My supervisor. The psychotherapy my adviser wanted me to start involved my functioning in the therapist role, not the patient role. I had a little trouble with the concept. Seeing clients? Me? Already? He told me that some unsuspecting freshman English major would probably be cast in the patient role.
I could hardly have been more surprised at the news that I was about to start being a therapist. I could only guess how the freshman English major was going to feel.
My guide on the perilous journey to becoming a functioning psychotherapist was my "supervisor," a well-practiced clinician who would educate, guide, inform, instruct, confront, critique, cajole, explore, and do whatever else he or she determined was necessary in order to help me develop the knowledge, the skills, the maturity, the self-awareness, and the sensitivity necessary to be an effective therapist.
I thought it then and I continued to think it: Supervisor is not the right word for the role. Not even close. But it's the label we have.
For the next ten years or so --- five more in graduate school, a year of clinical internship, a couple of years prelicensure, a few more postlicensure --- I had supervisors. A few were good; a couple were very good. One was so skillful that he elevated the game to another level. Two or three others? I could have learned as much about psychotherapy by talking with a random customer about snow tires in a 7-Eleven.
I'd become an experienced therapist. I was a supervisor. One of the clinicians I was supervising was a young Boulder psychologist named Hella Zoet, Ph.D. We'd known each other professionally for a while. She had been one of the advanced graduate students from the university that I had supervised in previous years. After graduate school she'd gone off for her internship year in L.A., then had worked briefly in Grand Junction, across the Rockies on the Western Slope, before returning to Boulder as a full-fledged Ph.D. Hella had a freshly framed Colorado psychologist's license hanging on the wall of her private practice office a few blocks from mine.

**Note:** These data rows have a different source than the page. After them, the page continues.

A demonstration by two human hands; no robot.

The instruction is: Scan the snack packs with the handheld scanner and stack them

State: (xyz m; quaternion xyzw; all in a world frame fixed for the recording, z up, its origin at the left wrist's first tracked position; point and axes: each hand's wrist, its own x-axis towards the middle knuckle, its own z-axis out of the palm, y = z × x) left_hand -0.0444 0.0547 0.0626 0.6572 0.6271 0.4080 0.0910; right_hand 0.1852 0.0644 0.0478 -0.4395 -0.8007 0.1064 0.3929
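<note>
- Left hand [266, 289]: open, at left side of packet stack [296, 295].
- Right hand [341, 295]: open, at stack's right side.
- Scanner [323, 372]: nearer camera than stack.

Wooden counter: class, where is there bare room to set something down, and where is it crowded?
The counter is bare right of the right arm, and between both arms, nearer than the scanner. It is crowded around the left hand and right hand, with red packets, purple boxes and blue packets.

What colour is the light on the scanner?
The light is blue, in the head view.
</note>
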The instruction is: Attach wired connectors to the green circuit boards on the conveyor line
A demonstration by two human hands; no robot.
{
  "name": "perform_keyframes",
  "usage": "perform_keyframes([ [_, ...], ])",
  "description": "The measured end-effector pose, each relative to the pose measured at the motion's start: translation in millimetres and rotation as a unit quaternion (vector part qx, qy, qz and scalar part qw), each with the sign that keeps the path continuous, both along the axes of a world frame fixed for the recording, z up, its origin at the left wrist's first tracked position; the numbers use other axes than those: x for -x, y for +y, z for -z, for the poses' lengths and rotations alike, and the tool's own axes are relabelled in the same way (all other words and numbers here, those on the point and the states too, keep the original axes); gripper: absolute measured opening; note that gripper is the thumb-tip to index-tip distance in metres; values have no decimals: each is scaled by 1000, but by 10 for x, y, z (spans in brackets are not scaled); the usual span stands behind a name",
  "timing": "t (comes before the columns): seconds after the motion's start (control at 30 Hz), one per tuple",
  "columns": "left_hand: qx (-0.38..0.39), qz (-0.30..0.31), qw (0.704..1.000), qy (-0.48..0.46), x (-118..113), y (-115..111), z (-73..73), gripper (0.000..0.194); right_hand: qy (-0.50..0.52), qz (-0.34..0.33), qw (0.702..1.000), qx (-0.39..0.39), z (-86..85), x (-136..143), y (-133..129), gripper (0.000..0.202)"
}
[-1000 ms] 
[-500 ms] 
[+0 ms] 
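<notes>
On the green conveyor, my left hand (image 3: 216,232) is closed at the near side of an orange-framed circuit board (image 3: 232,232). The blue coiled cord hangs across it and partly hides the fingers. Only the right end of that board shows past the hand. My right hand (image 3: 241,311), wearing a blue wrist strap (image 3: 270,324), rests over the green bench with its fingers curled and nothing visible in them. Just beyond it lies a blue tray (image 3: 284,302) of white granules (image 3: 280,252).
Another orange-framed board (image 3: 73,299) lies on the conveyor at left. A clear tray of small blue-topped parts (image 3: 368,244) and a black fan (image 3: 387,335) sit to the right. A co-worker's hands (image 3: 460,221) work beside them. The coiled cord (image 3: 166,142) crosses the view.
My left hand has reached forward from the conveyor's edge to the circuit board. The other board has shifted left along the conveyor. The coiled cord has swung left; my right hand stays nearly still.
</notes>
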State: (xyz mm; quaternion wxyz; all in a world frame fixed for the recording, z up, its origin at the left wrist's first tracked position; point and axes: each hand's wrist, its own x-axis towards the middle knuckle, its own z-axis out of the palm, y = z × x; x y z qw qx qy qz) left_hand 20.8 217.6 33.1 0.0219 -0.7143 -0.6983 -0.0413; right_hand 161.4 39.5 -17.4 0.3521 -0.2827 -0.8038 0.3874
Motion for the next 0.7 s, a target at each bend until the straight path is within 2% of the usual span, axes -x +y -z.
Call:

Hella had asked me to supervise her practice while she established herself professionally in town. She wasn't required to seek postlicensure supervision. It was something she'd chosen for professional development.
Hella was a wisp of a woman. She was maybe five feet tall, with bright blue eyes and straight, fine blond hair that she wore mostly down. Her ears always poked through the hair on each side of her head. I'd never asked her age, but during her student years I had guessed she was a few years older than most of the department's clinical graduate students. I guessed that she was older because of her maturity, not because she looked anywhere close to her actual age. She was doomed, or blessed, to be carded by bartenders until she was forty.
Hella was skillful, smart, intuitive, imaginative, and compassionate. I had no doubts about her diagnostic acumen or her therapeutic talents. If she ultimately decided to set down roots in Boulder --- I wasn't sure she would; my gut told me that Hella had some vagabond in her --- I expected to be referring cases to her for years to come.
Hella favored long skirts. She also favored sitting during supervision with her legs crossed or folded beneath her. So those long skirts served a purpose.
As we walked from the waiting room to my office, she greeted me with a caution. She said, "We have some things to talk about today."